Analysis of Current Ladder Safety Standard:
We have conducted tests and analyses to investigate the effectiveness of the ANSI ladder standards to address the dynamic flexibility of stepladders. Through physical testing and the use of finite element models of six and eight foot stepladders, we determined that the twist flexibility of most stepladders was far greater than necessary to safely accommodate uneven surfaces. We then showed that the increased flexibility contributed to the heightened potential for a three-leg contact instability.

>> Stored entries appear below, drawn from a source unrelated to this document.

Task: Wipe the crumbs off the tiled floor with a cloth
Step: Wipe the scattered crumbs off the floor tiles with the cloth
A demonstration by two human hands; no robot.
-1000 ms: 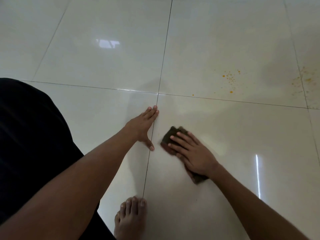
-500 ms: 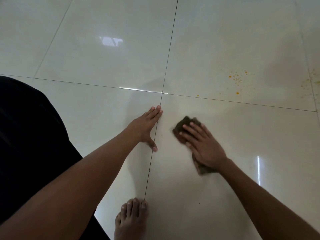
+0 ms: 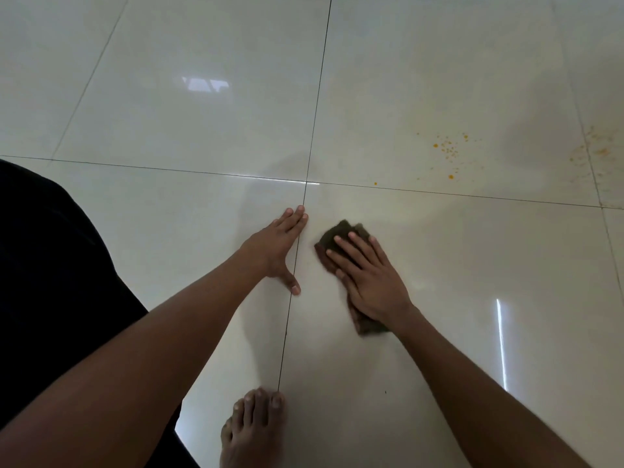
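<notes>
On the floor, under the right hand | dark cloth lies flat, peeking out past the spread fingers and behind the wrist | left hand flat beside it, fingers together, thumb out | orange crumbs well apart, farther away | bare foot near.

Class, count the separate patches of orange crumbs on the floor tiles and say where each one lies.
2. One crumb patch lies on the far tile beyond the cloth; another crumb patch straddles the grout line at the right edge and may continue out of view.
</notes>
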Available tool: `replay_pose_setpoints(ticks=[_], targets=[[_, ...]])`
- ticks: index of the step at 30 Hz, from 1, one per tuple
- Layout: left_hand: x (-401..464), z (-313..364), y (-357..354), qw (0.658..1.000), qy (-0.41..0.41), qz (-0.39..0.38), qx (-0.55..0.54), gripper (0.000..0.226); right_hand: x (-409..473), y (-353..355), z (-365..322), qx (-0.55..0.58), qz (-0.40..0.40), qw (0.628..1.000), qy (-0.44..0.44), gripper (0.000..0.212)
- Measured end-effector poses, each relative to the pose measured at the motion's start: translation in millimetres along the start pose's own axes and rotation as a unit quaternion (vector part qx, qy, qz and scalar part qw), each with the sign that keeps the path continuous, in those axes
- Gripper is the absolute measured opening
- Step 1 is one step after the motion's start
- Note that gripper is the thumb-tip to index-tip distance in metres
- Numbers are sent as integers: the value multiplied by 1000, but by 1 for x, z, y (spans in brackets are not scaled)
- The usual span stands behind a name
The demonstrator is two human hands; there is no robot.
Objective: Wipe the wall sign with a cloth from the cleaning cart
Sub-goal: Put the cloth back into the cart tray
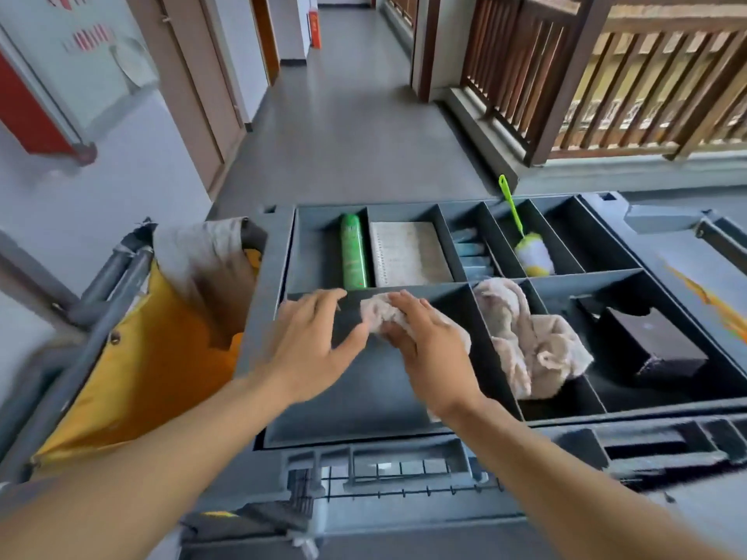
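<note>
The grey cleaning cart stands before me, its top tray split into compartments. Over the large front-left compartment my right hand is shut on a crumpled beige cloth, which sticks out past the fingers and at the wrist side. My left hand hovers just left of it, fingers spread, thumb close to the cloth, holding nothing. A second beige cloth lies bunched in the narrow compartment to the right. A wall sign with red marks hangs high on the left wall, blurred.
The back compartments hold a green spray can, a white notebook, blue items and a green-handled duster. A black block lies front right. A yellow bag hangs at the cart's left. Corridor floor, doors and a wooden railing lie ahead.
</note>
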State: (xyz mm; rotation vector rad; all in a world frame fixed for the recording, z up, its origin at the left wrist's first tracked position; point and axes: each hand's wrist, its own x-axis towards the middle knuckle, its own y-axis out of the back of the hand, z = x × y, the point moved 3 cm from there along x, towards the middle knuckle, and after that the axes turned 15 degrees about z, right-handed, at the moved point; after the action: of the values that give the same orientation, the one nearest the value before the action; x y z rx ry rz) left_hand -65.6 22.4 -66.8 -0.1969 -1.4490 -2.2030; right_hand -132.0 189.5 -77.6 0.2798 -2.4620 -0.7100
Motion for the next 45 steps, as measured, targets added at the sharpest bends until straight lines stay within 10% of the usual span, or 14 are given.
replay_pose_setpoints(ticks=[4,9,21,25,31,41,45], targets=[[-2,-16,-37,978,110,-116,-131,56,-9,-16,11,8,38,996,-74,29],[2,-14,-78,820,296,-291,-395,40,-3,-34,8,12,81,985,-154,30],[17,-12,-99,595,429,-277,-620,47,15,-29,31,136,84,966,-202,30],[22,-7,-90,555,440,-301,-639,35,20,-19,62,63,-45,925,-373,47],[16,-14,-88,630,439,-350,-536,34,9,-4,75,77,-61,938,-332,42],[10,-47,-81,780,480,-169,-364,37,3,8,86,-99,-10,961,-257,34],[2,-50,-75,907,365,-129,-168,51,-3,3,87,-180,-98,936,-286,20]])
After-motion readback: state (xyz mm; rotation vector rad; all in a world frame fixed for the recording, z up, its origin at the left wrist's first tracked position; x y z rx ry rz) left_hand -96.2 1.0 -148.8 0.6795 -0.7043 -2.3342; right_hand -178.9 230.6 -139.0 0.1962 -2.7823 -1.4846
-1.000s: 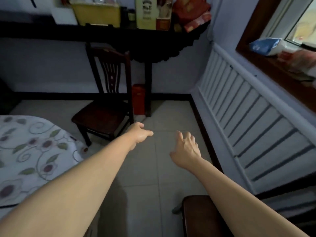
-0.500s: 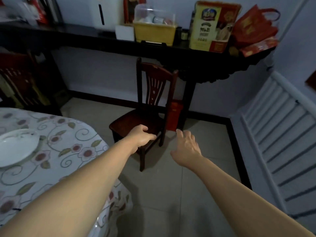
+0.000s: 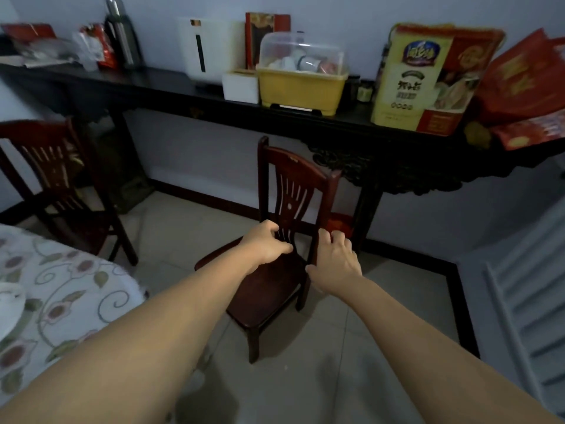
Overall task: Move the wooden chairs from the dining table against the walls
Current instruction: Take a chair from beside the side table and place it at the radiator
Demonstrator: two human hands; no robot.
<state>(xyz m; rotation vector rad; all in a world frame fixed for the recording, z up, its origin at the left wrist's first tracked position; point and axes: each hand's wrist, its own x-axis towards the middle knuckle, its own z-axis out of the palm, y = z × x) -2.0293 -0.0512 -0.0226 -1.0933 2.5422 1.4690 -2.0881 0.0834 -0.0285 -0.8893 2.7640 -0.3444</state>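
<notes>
A dark wooden chair (image 3: 293, 191) stands on the tiled floor with its back toward the black console table (image 3: 153, 87) by the far wall. Both my arms reach out in front of me. My left hand (image 3: 266, 244) is loosely curled and holds nothing; it overlaps the chair's back slats but is well short of them. My right hand (image 3: 334, 264), with its fingers bent and apart, hovers empty in line with the chair's right back post. A second wooden chair (image 3: 46, 179) stands at the left near the wall. The dining table (image 3: 61, 301), under a floral cloth, is at the lower left.
A white plate (image 3: 9, 310) lies on the dining table's left edge. The console table carries a yellow bin with a clear lid (image 3: 301, 78), boxes, red bags and a flask. A red container (image 3: 341, 223) sits behind the chair. White slatted panelling (image 3: 526, 301) runs along the right.
My view has swung left and up from the right wall toward the console table. Both arms stay stretched ahead, and the chair now sits right behind my hands. A second chair has come into view.
</notes>
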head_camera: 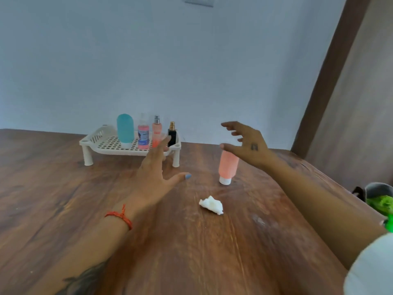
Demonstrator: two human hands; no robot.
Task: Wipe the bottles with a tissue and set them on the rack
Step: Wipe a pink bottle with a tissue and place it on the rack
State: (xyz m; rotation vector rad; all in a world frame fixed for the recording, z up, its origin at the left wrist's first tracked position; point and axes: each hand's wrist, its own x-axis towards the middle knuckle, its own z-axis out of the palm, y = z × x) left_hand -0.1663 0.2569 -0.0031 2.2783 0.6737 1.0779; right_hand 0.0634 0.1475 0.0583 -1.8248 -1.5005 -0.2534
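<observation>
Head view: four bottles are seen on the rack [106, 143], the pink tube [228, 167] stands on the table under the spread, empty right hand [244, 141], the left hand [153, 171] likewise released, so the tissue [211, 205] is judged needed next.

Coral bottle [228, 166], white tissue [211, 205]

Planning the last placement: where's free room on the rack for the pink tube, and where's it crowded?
The rack has bare grid on its left half, between its left rim and the blue tube. The right half is crowded: the pink spray bottle, peach spray bottle and black perfume bottle stand close together. The pink tube stands on the table, with open wood around the tissue.
</observation>
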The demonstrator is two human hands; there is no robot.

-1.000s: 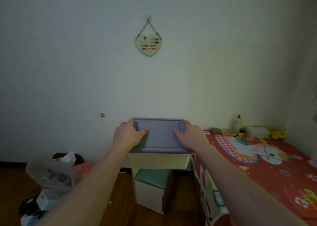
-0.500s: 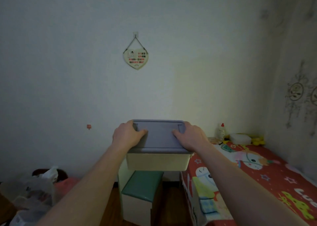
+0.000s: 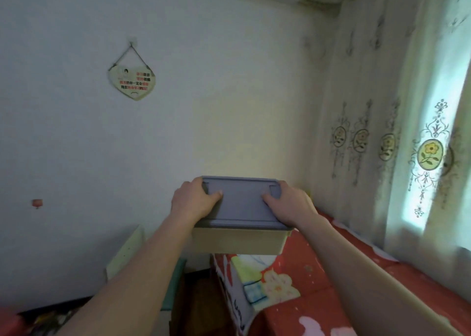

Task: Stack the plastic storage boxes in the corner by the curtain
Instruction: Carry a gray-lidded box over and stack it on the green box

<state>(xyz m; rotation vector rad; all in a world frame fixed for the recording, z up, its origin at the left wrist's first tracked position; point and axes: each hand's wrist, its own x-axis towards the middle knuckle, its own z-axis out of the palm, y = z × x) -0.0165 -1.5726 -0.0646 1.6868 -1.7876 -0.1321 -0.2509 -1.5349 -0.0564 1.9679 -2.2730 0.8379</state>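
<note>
Both hands, the left hand (image 3: 194,202) and the right hand (image 3: 289,203), are gripping 1 storage box (image 3: 240,223), its grey lid (image 3: 240,203) lying under the thumbs, airborne short of the curtain (image 3: 397,121) corner. Fingers could be slipping, tipping it bedward.

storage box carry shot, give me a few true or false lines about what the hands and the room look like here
1. Both hands hold the storage box, left hand and right hand at opposite ends. True.
2. The box lid is green. False: it is grey-blue on a cream base.
3. The box rests on the bed. False: it is held in the air.
4. A heart-shaped plaque hangs on the wall. True.
5. The curtain is on the left. False: it is on the right.
</note>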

Kristopher J. Seluga, PE, is a Mechanical Engineering, Accident Reconstruction, Biomechanics, and Safety Expert with over 20 years of experience. He received his Bachelor's and Master's degrees from the Mechanical Engineering department at MIT where he worked on the development of novel three-dimensional printing technologies. Mr. Seluga is also a licensed Professional Engineer in New York and Connecticut, and has served as a member of the ANSI engineering committee for the Z130.1 and Z135 standards for golf cars and PTV's. His research interests and peer reviewed publications span the topics of Motor Vehicle Dynamics, Product Safety, and Biomechanics.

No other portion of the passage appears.